ASU lecture to examine bioethics, animal studies, race and postcolonialism

Professor Rachel Lee
Recent advances in biotechnologies, such as the completion of the human genome project and genetic editing, have not only raised ethical questions about their use and effects on humans, but also underscored criticisms of animal cruelty that have been central to animal studies.
Rachel Lee will lecture on this topic at 4:30 p.m., Wednesday, April 20, 2016, in West Hall room 135, as part of the "Interactions and Interchanges" lecture series (RSVP here).
Lee will consider intersections between the study of biotechnologies, animals, and the regulation of human life and death in the ream of politics. She will discuss how the focus in animal studies and bioethics on the interconnectedness of humans with other life forms parallels the study of the political regulation of human populations marked by intersecting social identities and forms of subjugation.
Rachel Lee is Professor of English and Gender Studies at the University of California, Los Angeles, Director, Center for the Study of Women, and founder of the Life (Un)Ltd project. She is the author of "The Exquisite Corpse of Asian America: Biopolitics, Biosociality and Posthuman Ecologies" (2014). Her scholarship draws on critical methods from race and ethnic studies in conjunction with theories of gender and sexuality to examine the specific interfaces and choreographies of stand-up comedy, dance, new media/digital technology, and literature, most recently as they reflect on the life sciences. She is a founding editor of the peer-reviewed online journal, Catalyst: Feminism, Theory, Technoscience.

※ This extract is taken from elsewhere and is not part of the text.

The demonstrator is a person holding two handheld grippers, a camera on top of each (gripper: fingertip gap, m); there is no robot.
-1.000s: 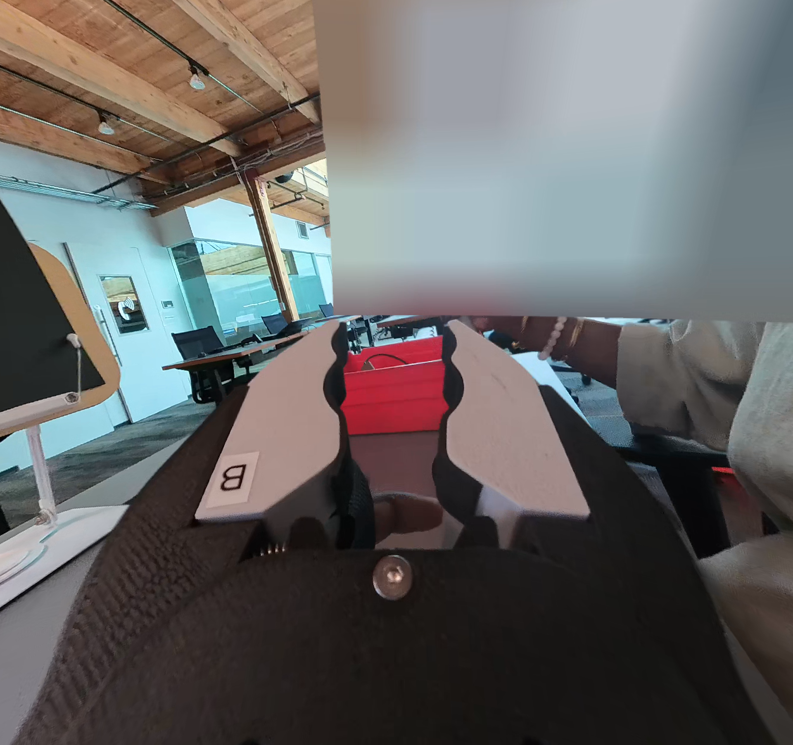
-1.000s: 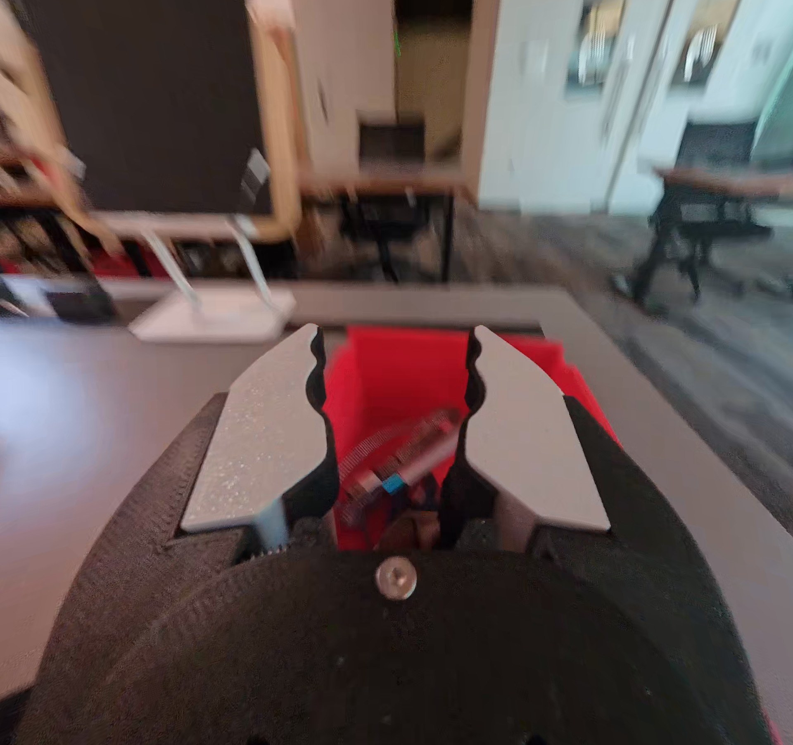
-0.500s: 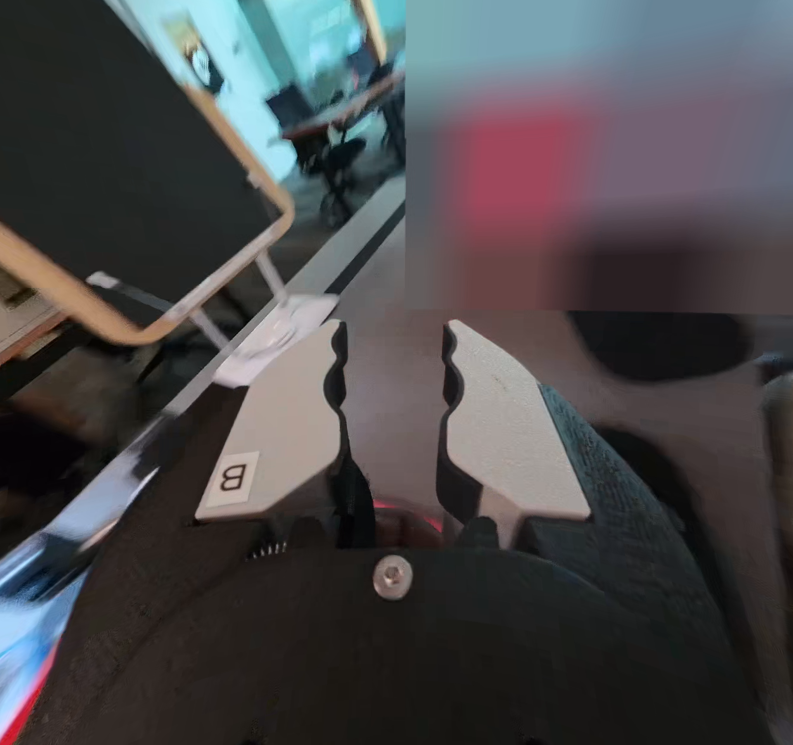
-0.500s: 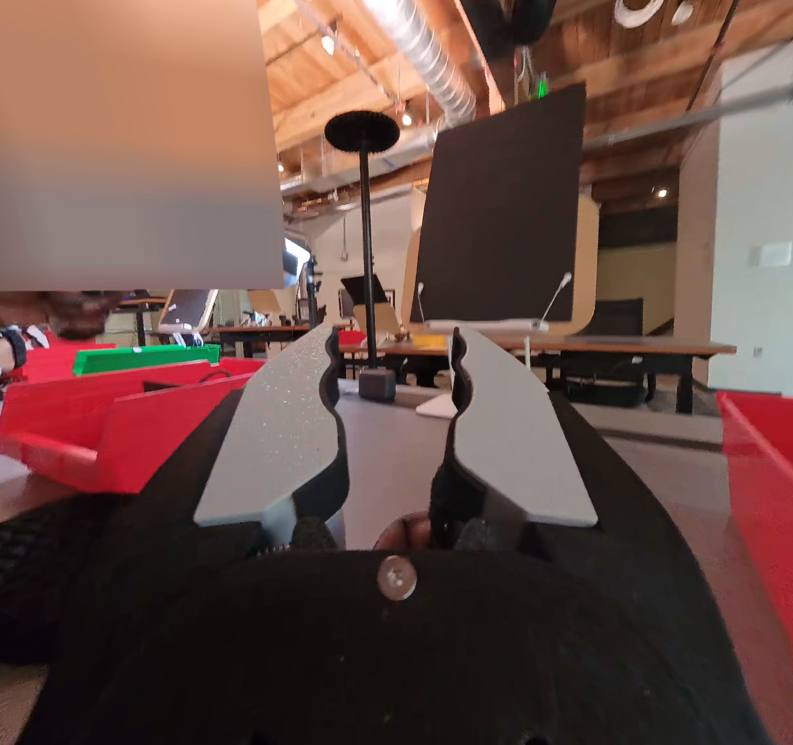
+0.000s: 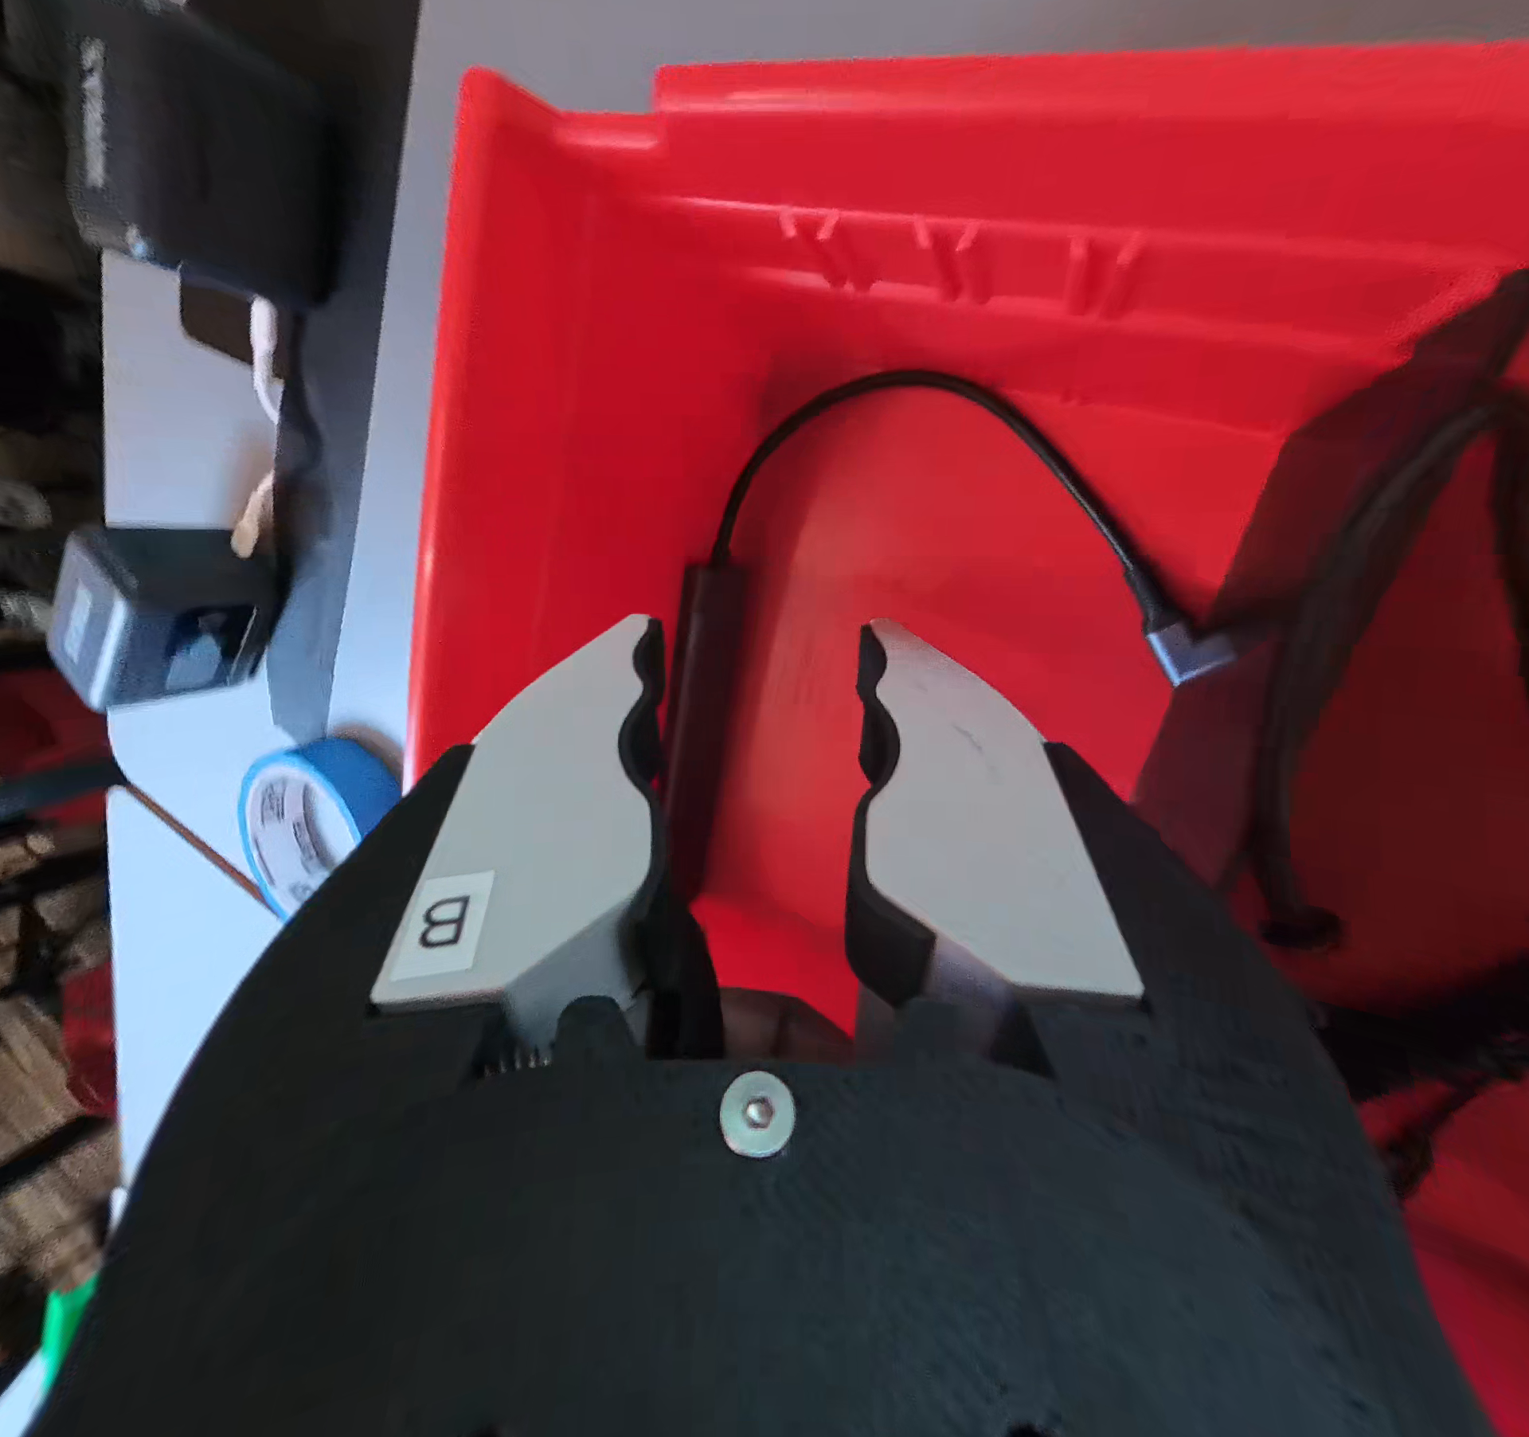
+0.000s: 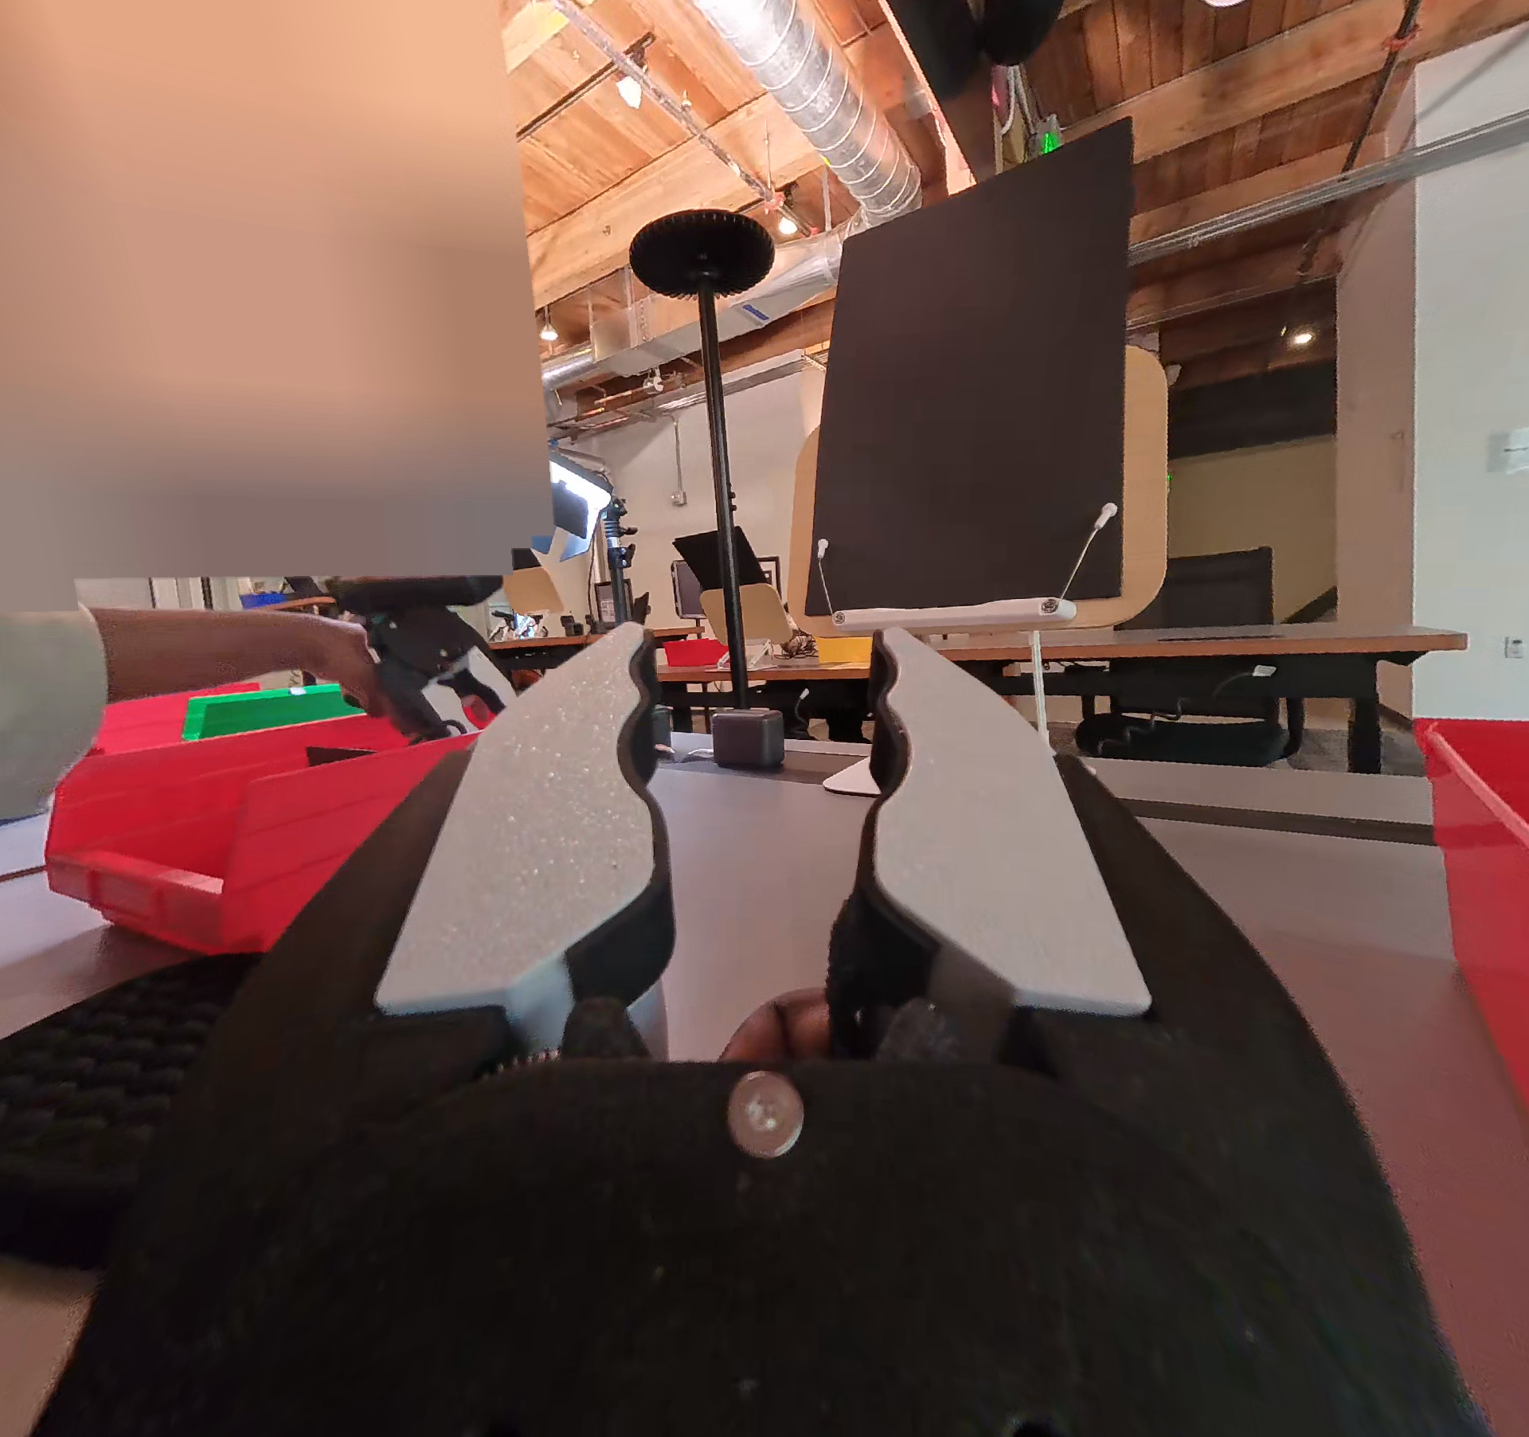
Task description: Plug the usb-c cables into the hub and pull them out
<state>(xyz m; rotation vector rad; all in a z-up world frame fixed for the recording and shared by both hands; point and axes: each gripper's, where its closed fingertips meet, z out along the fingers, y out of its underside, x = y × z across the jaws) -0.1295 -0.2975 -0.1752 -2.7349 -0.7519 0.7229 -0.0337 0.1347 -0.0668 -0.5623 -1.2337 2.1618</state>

The event is free and open to the public but RSVPs are recommended. For more information please see the event webpage.
This event is sponsored by the Centre for the Study of Religion and Conflict and the Department of English. The Interactions and Interchanges speaker series was developed in conjunction with a grant from the U.S. State Department for a project on “Globalizing Research and Teaching of American Literature,” a university partnership between Kinnaird College for Women in Lahore, Pakistan and ASU.
The Center for the Study of Religion and Conflict is an interdisciplinary research unit of the College of Liberal Arts and Sciences that examines the role of religion as a driving force in human affairs.